Site Reliability Engineer

TransferRoom

Type of work

Full-time

Experience

Senior

Employment Type

Any

Operating mode

Remote

Tech stack

Terraform

master

Azure

master

Powershell

advanced

MS SQL Server

advanced

CI/CD

advanced

JIRA

advanced

Python

nice to have

Puppet

nice to have

Job description

TransferRoom is a profitable B2B SaaS Marketplace on a mission to change the football transfer market for the better. We do this by empowering football clubs, agents and players to be successful in the transfer market by giving them real-time market intelligence and direct access to a global network of decision-makers.
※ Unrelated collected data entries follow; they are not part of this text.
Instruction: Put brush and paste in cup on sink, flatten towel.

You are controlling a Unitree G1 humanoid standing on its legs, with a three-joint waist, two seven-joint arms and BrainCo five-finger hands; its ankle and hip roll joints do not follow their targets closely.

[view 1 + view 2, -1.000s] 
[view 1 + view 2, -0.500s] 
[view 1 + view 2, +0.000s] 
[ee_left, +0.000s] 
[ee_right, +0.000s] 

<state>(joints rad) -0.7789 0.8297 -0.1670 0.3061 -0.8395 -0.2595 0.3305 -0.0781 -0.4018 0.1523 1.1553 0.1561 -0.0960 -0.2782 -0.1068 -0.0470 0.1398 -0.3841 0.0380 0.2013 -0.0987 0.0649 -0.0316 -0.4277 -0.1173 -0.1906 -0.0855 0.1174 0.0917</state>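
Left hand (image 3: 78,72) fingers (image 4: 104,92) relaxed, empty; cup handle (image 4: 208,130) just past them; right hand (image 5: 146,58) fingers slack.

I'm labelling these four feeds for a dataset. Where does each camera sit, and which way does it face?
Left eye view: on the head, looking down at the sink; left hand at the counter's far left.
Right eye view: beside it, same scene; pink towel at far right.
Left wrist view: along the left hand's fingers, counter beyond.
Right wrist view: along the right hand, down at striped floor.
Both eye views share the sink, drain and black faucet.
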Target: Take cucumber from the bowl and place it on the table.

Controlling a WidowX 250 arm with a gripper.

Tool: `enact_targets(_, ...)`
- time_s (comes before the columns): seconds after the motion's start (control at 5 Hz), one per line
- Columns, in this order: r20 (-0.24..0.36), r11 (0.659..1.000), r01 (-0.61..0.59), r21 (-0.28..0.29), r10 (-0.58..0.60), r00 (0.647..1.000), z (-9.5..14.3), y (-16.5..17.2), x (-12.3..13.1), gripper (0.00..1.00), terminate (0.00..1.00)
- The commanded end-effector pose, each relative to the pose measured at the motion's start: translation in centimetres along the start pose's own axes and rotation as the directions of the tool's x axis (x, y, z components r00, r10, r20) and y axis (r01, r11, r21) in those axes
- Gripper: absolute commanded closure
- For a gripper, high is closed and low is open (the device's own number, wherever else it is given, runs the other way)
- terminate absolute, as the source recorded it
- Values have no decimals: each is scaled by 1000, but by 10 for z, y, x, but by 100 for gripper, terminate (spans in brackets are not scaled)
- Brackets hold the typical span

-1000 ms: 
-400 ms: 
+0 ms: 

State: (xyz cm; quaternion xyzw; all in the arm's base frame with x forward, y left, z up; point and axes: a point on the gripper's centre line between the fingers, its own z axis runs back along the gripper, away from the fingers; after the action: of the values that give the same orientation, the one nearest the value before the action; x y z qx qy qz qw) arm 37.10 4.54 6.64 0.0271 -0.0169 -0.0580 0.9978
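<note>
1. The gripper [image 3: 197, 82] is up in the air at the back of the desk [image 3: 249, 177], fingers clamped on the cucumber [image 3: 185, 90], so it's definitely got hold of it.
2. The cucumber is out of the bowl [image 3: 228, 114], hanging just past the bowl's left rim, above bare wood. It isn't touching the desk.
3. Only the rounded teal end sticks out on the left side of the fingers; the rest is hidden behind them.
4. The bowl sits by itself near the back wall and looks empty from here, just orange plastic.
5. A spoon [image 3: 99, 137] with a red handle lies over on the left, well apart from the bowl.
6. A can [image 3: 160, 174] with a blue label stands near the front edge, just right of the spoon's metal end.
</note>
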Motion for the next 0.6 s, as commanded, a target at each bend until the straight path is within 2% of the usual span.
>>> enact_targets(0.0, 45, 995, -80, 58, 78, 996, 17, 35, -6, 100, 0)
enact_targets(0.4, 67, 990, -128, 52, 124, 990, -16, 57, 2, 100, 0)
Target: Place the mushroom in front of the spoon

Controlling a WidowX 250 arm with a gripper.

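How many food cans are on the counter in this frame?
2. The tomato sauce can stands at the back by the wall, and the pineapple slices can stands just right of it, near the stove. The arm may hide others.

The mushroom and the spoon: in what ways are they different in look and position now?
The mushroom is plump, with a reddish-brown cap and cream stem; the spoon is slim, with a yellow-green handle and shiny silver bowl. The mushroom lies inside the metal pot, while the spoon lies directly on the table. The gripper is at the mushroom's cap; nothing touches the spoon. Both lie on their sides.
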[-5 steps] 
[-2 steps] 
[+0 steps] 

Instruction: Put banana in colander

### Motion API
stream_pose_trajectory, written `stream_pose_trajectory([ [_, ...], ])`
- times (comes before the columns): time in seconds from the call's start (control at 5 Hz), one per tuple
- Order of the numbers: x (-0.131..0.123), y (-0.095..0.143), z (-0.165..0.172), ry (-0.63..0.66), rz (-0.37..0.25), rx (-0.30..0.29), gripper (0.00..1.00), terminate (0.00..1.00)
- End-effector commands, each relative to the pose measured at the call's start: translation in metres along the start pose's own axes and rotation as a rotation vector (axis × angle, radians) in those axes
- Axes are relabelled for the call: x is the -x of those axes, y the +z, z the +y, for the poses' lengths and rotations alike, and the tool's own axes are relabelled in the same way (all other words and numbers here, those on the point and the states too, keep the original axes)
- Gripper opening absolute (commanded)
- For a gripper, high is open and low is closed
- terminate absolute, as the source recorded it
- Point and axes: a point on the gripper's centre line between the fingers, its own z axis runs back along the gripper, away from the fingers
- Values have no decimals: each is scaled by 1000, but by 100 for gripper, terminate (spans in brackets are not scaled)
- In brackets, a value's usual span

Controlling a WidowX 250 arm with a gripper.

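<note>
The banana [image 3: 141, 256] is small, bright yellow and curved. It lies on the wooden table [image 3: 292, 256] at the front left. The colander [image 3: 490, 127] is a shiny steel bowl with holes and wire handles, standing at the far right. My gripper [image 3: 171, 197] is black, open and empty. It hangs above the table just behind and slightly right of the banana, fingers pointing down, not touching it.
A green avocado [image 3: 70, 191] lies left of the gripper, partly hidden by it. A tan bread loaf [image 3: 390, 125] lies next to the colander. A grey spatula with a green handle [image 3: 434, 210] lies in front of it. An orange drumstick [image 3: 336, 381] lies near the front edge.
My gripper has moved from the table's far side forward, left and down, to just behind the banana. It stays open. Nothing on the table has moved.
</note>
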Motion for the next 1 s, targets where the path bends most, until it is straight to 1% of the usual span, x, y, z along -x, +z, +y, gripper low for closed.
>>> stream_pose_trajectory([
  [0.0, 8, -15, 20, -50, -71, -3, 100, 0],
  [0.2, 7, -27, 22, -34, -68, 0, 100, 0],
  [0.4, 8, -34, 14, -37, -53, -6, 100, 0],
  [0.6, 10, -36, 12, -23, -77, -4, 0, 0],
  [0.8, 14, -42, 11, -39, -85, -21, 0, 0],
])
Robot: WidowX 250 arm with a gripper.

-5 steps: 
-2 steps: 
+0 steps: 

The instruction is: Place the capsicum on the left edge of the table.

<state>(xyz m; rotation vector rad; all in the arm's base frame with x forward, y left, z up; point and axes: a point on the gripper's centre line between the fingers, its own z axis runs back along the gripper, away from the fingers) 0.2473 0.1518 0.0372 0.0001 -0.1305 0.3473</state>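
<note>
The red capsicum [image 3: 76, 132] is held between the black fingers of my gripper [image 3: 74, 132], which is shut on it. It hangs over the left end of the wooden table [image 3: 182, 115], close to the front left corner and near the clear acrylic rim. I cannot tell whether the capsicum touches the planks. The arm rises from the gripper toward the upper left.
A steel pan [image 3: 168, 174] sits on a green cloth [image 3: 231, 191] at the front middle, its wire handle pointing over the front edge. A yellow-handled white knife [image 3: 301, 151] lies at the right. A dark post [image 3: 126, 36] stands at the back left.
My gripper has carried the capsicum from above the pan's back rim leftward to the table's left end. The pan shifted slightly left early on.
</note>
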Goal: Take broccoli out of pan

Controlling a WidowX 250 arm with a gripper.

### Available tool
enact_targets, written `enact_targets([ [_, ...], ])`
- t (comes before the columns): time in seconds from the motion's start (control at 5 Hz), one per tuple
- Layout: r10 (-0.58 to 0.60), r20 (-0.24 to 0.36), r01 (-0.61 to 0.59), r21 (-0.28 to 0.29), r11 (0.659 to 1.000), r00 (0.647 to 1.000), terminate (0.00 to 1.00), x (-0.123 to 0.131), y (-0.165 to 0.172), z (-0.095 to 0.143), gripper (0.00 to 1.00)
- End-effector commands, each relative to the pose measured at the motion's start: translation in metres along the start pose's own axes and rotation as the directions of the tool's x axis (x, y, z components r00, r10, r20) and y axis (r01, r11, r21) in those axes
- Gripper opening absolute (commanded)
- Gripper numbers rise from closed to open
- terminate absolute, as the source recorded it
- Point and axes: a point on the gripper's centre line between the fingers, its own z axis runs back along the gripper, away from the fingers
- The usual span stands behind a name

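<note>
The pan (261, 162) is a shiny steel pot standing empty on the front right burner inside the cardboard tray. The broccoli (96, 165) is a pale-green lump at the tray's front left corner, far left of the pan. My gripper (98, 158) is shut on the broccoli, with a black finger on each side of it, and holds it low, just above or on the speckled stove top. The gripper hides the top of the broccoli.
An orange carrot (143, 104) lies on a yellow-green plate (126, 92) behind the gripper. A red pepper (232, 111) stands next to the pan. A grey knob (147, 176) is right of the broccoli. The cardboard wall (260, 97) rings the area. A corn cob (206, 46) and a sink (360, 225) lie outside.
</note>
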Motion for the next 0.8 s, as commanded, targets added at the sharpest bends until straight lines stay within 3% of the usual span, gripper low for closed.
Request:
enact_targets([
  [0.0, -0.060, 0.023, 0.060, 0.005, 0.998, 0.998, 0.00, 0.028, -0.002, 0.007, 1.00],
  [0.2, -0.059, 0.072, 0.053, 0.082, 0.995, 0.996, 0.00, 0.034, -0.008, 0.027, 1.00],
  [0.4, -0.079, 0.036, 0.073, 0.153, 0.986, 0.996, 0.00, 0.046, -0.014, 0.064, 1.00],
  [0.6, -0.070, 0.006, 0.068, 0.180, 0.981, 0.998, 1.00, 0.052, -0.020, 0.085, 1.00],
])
TransferRoom is market leading and has become a must have for key stakeholders in football’s transfer market. It’s used by 700 clubs, including Man City, Liverpool and PSG, 400 agencies and 8000 professional players. It has empowered clubs and agents to facilitate over 4,000 transfers since launch in 2017.

About the Role

TransferRoom is seeking a highly motivated and experienced Site Reliability Engineer to join our technology team. You will play a critical role in designing, implementing, and maintaining our infrastructure on Microsoft Azure, ensuring high availability, scalability, and performance for our applications. The ideal candidate will have a solid background in Cloud and Server Administration; DevSecOps; Infrastructure-as-Code; High-availability Architecture; Monitoring, Alerting, and Incidence Response; and Network Security.

Key Responsibilities:

Collaborate closely with the Software Development function to design, deploy, and manage secure, reliable, and scalable infrastructure on Azure.
Minimise or eliminate single-points-of-failure. Ensure the geographic redundancy of key assets.
Implement best practices for security, performance optimisation, scalability, and resilience testing (e.g. backup recovery testing).
Identify and manage operational risks and ensure service reliability.
Manage and minimise Cloud expenditure without compromising on security, stability, and performance.
Establish, own, and maintain SLAs.
Automate infrastructure provisioning and configuration using HashiCorp Terraform and IaC principles
Monitor and optimise the performance and health of our systems using Azure Monitor and other relevant tools.
Implement and maintain disaster recovery and high availability solutions.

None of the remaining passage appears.